Which lines of the data below hold "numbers"? Copy each of them.

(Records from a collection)
■ ■ ■ ■ ■ ■ ■

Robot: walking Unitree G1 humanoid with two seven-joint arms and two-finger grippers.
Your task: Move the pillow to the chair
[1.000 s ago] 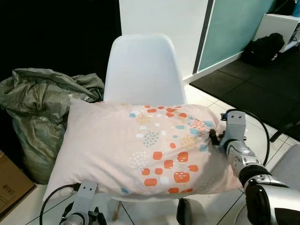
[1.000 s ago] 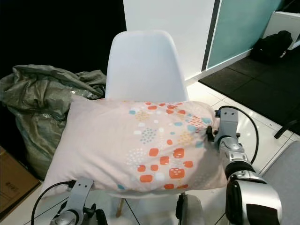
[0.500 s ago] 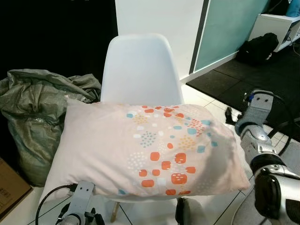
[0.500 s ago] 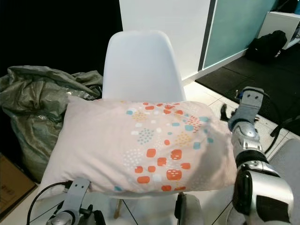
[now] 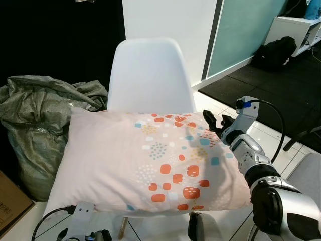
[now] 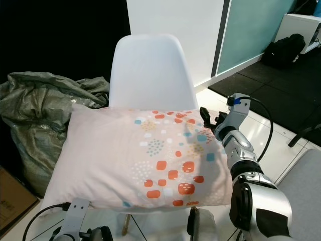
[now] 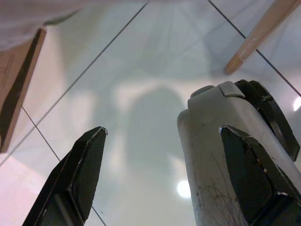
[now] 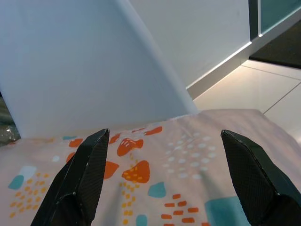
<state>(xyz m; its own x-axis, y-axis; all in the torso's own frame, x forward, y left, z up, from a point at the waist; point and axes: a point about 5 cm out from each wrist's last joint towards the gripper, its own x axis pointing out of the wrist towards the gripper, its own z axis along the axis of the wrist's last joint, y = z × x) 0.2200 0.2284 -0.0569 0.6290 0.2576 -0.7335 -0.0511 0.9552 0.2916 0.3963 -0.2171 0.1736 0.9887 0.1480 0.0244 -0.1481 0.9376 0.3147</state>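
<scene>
1. We see the pillow (image 5: 150, 160) lying across the chair (image 5: 149, 75) seat, overhanging both side edges.
2. Our right gripper (image 5: 214, 122) hovers spread wide at its right rear corner, holding nothing.
3. Our left gripper (image 7: 164, 174) hangs parted, empty, over the floor (image 7: 141, 94).

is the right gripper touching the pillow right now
Cannot tell. In the left eye view the right gripper hovers over the pillow's far right corner with fingers spread. The right wrist view shows nothing between them, but neither view plainly shows contact or gap.
</scene>
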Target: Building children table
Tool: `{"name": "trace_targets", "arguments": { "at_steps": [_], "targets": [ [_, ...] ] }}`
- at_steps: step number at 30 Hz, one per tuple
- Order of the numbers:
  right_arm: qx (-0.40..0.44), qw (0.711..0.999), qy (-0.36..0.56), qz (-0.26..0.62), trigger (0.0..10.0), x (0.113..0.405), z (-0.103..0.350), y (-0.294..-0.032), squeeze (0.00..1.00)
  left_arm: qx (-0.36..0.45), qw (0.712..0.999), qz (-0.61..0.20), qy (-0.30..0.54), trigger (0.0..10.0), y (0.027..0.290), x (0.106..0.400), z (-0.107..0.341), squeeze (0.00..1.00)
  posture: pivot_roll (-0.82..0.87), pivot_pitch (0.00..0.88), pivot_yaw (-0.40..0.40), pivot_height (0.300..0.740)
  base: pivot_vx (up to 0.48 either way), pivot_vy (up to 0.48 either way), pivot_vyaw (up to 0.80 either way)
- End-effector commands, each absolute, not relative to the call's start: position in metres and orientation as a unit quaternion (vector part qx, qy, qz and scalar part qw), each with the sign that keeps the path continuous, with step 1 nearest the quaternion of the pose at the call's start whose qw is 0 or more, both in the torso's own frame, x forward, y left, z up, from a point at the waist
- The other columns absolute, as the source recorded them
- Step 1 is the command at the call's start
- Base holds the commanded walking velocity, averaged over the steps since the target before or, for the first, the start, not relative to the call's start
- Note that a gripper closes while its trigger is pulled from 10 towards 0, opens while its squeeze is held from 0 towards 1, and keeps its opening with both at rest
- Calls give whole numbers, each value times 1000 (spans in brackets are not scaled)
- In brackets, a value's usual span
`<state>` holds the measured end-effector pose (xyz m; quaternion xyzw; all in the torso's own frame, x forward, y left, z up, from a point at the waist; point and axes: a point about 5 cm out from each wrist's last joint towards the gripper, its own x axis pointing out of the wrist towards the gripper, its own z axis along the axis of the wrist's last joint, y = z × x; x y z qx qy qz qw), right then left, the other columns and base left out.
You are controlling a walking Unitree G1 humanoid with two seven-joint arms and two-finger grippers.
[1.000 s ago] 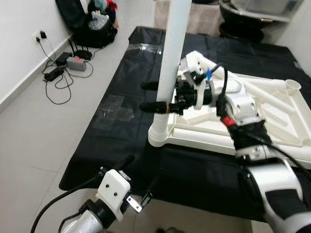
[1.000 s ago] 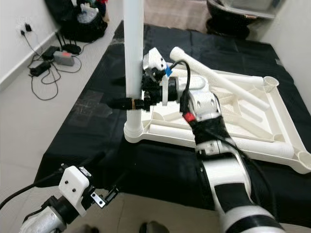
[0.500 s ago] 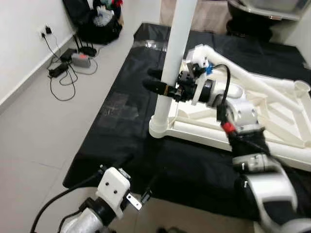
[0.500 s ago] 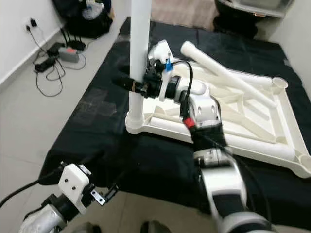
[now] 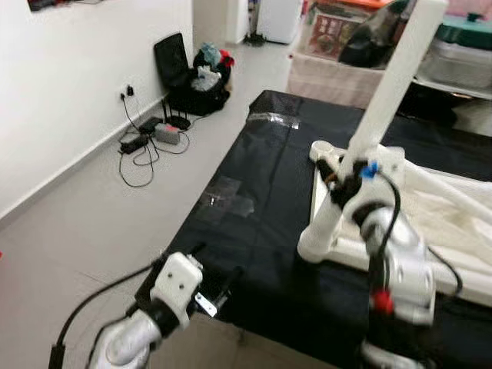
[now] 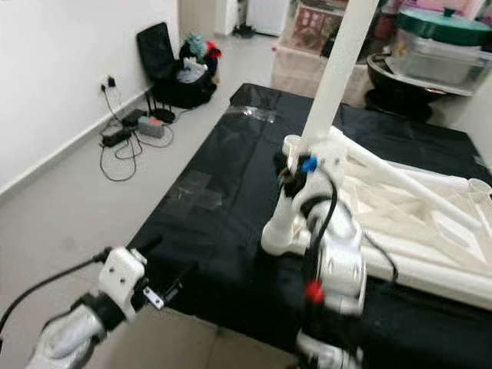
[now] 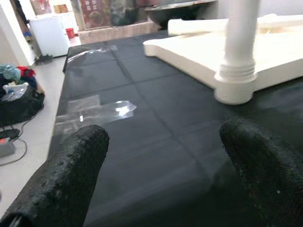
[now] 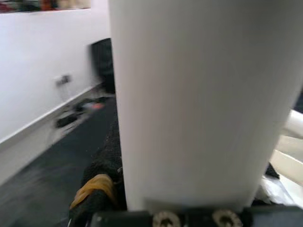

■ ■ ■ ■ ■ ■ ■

*THE COMPLETED TASK:*
- Order of the numbers:
- Calls give whole numbers, each value times 1000 (spans in brackets are not scaled)

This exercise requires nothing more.